The Founders never created a pure democracy because they understood something history repeatedly proves true: power always expands unless it is restrained. That is why they created a constitutional republic built on limits, checks, divided authority, and protected freedoms. The Constitution was designed to keep government under control, not place citizens under the control of government.
But modern politics is no longer driven by constitutional restraint. It is increasingly driven by fear.
Americans are constantly told democracy is collapsing, extremism is everywhere, and political opponents are threats to the survival of the nation itself. Once people believe the country is on the edge of destruction, they become willing to accept almost anything in exchange for security and victory. Fear changes priorities. Liberty begins to feel less important than protection.
That is why every election becomes “the most important election of our lifetime.” Disagreement is no longer treated as normal political debate. Opposition itself becomes viewed as dangerous.
Once politics reaches that point, constitutional protections begin looking like obstacles instead of safeguards. Free speech becomes “misinformation.” Election integrity becomes “suppression.” Supreme Court rulings become “attacks on democracy.” Constitutional limits become barriers standing in the way of political goals.

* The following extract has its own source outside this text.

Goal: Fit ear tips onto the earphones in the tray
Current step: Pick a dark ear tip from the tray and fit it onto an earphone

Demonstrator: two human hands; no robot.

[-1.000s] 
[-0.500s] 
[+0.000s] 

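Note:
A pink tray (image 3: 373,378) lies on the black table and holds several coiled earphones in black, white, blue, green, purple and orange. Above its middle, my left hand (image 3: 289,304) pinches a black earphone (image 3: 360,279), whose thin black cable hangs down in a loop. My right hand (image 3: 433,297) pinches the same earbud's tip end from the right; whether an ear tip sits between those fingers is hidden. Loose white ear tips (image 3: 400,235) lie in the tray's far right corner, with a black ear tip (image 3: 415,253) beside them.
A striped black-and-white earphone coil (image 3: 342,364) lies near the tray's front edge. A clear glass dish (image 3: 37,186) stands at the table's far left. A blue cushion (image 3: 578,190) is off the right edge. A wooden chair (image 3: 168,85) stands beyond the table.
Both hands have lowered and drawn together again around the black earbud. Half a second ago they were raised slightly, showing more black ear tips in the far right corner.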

The contradiction becomes impossible to ignore when Americans are told voter identification is unreasonable, despite the fact that citizens cannot board an airplane in this country without a REAL ID or government-issued identification. Americans need identification to bank, work, travel, and conduct ordinary business, yet proving identity to vote is somehow controversial.
At the same time unelected federal agencies continue expanding their authority over healthcare, education, banking, energy, labor, business, and even speech itself. Bureaucrats increasingly issue rules carrying the force of law despite never standing before voters. This is exactly the concentration of power the Founders warned would eventually threaten liberty.
Ronald Reagan once warned, “Government is not the solution to our problem; government is the problem.” His words matter today more than ever because modern America increasingly looks to centralized power to solve every crisis, settle every debate, regulate every institution, and control every outcome. The larger government becomes, the smaller the space left for individual liberty.
The real divide in America is no longer simply Republican versus Democrat. The real divide is between those who believe government power must remain restrained by the Constitution and those who believe constitutional limits should bend whenever they interfere with political objectives.
The Founders understood something modern America is rapidly forgetting:
FREEDOM DOES NOT SURVIVE BECAUSE GOVERNMENT IS GOOD.
FREEDOM SURVIVES BECAUSE GOVERNMENT IS LIMITED.
AND THE MOMENT A NATION BEGINS SILENCING SPEECH, WEAPONIZING INSTITUTIONS, IGNORING CONSTITUTIONAL LIMITS, AND EXPANDING UNELECTED POWER IN THE NAME OF “PROTECTING DEMOCRACY,” IT IS NO LONGER DEFENDING FREEDOM — IT IS SLOWLY SURRENDERING IT.